**ABOUT THIS EXERCISE**: Your answer should consist only of the lines below from the one with "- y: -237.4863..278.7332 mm" through the one with "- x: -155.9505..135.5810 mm", copied exactly.

**INFORMATION SUPPLIED**:

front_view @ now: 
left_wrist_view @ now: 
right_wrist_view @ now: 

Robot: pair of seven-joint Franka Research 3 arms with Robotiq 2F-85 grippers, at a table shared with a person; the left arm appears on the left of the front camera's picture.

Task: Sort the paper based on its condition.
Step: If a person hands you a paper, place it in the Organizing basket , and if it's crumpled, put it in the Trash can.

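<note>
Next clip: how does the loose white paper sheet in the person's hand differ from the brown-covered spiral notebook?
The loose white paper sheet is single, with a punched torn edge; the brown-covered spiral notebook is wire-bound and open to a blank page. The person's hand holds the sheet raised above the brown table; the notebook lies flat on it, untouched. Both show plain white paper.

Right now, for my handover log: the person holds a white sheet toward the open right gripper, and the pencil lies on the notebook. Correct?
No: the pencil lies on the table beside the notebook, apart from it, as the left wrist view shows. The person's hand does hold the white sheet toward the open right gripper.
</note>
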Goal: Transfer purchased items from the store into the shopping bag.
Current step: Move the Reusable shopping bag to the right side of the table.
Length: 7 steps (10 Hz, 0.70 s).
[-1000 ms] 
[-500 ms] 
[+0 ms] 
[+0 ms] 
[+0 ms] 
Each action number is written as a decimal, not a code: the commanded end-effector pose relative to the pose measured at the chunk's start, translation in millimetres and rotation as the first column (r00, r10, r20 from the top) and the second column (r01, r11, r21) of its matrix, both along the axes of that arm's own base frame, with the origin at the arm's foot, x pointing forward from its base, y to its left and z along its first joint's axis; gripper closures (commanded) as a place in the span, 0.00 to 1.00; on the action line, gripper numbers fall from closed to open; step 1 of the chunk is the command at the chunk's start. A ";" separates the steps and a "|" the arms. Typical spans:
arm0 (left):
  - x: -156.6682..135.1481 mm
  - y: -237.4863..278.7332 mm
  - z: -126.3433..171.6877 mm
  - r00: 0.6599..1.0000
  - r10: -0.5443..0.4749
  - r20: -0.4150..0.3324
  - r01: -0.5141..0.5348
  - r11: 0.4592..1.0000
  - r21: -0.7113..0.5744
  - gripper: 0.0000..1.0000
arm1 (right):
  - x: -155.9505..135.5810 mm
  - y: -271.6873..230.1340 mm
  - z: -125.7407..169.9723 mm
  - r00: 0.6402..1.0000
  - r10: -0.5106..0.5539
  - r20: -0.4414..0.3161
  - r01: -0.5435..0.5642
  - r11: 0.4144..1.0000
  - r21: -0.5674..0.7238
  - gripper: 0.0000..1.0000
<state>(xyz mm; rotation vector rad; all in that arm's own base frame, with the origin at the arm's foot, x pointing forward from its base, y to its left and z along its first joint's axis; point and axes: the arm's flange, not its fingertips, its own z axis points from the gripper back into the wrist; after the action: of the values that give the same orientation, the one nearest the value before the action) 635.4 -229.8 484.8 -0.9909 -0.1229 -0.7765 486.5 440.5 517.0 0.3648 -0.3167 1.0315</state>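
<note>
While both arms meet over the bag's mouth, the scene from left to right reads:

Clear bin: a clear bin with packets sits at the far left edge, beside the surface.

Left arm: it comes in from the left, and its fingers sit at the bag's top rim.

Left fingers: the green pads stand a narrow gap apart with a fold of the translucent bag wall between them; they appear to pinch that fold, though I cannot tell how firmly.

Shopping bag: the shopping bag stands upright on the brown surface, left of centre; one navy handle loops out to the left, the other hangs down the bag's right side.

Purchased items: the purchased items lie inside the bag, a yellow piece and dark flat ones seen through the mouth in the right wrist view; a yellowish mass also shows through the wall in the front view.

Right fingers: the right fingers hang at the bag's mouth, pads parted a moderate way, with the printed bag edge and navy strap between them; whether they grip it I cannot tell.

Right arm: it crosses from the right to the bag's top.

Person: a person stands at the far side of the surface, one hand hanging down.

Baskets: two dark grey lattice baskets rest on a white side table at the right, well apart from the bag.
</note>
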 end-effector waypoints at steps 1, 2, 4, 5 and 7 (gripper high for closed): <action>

**ANSWER SPACE**:
  - y: -237.4863..278.7332 mm
  - z: -126.3433..171.6877 mm
  - r00: 0.6599..1.0000
  - r10: -0.5443..0.4749
  - r20: -0.4150..0.3324
  - r01: -0.5141..0.5348
  - r11: 0.4592..1.0000
  - r21: -0.7113..0.5744
  - gripper: 0.0000..1.0000
arm1 (right):
  - x: -155.9505..135.5810 mm

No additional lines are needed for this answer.